Researcher Nikhil P. Kulkarni had sent the company 4-5 POCs before they took him seriously
Security researcher Nikhil P. Kulkarni has identified a clickjacking (User Interface redress) vulnerability in Microsoft’s social media website Socl (So.cl). The expert told the company of the flaw back in August, but they addressed it only a few days ago.“Social Networking sites today are accessed by millions of internet users as it is the best way to stay connected with their near and dear ones. But if they aren’t careful, then they might fall prey for various scams,” the researcher told Softpedia in an email.
“And one such scam is Clickjacking/UI Redress Attacks, where a user can easily be fooled by the hackers. Hackers can get victims to click on their links by disguising them as content that the victim may find interesting such as free gifts or ‘click to win million dollar’ reward scams.”
Kulkarni explains that attackers can trick victims into performing certain actions by hiding their malicious pages on top of legitimate pages in a transparent layer.

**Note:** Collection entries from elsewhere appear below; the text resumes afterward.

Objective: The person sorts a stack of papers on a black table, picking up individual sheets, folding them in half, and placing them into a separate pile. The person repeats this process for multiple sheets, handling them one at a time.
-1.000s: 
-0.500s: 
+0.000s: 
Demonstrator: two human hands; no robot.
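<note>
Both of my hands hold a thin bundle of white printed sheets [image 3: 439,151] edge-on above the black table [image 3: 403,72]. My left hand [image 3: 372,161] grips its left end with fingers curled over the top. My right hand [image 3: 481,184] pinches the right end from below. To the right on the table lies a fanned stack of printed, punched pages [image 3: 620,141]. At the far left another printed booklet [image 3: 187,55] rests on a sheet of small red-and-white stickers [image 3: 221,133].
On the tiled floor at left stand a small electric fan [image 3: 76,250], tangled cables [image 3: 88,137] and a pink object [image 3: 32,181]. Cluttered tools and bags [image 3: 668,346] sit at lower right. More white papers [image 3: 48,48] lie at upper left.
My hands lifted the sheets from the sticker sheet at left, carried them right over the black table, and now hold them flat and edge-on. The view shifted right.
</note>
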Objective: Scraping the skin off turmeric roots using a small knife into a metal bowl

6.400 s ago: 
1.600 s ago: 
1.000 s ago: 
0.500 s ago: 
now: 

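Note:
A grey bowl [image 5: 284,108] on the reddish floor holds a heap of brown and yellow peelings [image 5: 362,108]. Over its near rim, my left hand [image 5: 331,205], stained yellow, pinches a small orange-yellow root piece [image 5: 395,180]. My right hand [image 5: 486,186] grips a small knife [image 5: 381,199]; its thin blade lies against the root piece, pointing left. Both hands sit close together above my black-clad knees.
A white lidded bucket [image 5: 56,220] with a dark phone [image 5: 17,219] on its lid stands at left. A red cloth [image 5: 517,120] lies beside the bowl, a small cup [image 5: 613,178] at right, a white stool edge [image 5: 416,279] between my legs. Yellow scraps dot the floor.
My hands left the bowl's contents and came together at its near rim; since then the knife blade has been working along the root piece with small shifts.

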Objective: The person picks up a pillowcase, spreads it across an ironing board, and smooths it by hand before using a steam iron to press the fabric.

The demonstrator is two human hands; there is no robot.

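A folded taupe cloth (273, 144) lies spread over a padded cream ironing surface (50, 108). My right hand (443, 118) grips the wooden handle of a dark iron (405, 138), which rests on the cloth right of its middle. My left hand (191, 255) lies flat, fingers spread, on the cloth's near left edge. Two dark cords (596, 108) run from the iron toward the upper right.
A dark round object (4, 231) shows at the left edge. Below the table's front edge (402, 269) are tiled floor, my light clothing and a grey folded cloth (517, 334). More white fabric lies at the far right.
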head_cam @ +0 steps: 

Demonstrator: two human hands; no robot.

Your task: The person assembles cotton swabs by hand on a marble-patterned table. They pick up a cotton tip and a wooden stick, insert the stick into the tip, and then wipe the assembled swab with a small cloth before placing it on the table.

“The users think that they are clicking visible buttons, while they are actually performing actions on the hidden page. The hidden page may be an authentic page; therefore, the attackers can trick the victims into performing actions which the victim never wanted to perform,” the expert noted.
The worst part about these types of clickjacking attacks is that the cybercriminals that launch them are difficult to track down as the victim is genuinely authenticated on the hidden page.
Initially, after being notified of the vulnerability, Microsoft told the researcher that it was not a security issue. Despite the fact that he had later provided them with 4-5 proof-of-concepts, they still rejected his reports.
They have only recently realized that this really was a flaw that should be addressed.
Kulkarni says that Microsoft is doing a fairly good job of addressing vulnerabilities in Socl, but he highlights that it takes the company a lot of time because of the large number of bug reports it receives.